GIVEN INFORMATION —

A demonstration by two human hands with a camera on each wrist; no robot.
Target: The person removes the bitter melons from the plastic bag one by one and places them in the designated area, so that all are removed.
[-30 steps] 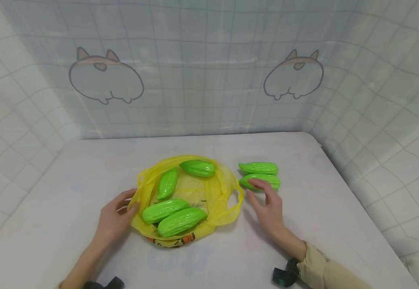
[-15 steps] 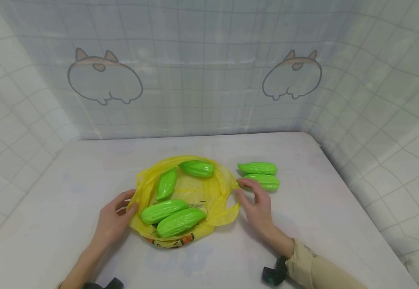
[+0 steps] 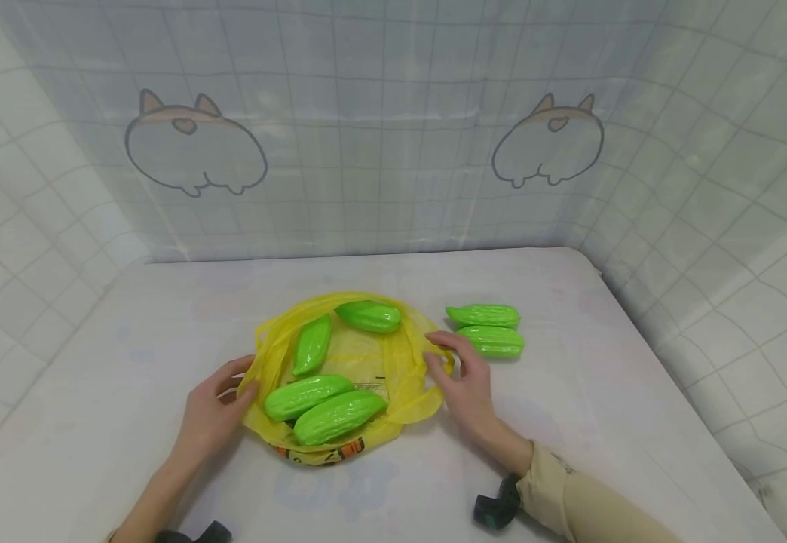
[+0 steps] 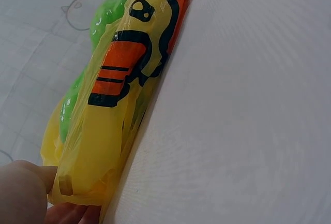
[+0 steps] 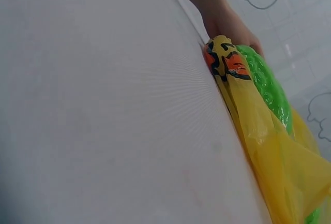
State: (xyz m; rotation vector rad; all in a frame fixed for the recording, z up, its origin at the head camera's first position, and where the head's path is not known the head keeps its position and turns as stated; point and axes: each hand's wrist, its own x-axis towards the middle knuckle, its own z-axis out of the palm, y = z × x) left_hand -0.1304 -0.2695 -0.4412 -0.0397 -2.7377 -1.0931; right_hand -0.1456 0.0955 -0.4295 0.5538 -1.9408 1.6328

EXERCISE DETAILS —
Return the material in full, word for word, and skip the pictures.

TASK RESPONSE —
A demonstration by two human hands with a camera on each wrist; no robot.
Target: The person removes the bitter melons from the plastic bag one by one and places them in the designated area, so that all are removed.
[-30 steps] 
[-15 steps] 
[+0 steps] 
[+0 steps] 
[+0 steps] 
State: (xyz m; rotation vector rad; all in a frame fixed for the recording, z up, its origin at the head camera's first position, and where the head's path is not known the head keeps its position and turns as stated; point and axes: each hand's wrist, its own x-axis towards the middle knuckle, its own z-axis out of the palm, y = z × x) left_hand -0.1304 -0.2695 -0.4412 -0.0397 -2.7377 -1.0931; right_hand -0.1456 0.0955 -0.4295 0.5538 -1.9408 1.6328

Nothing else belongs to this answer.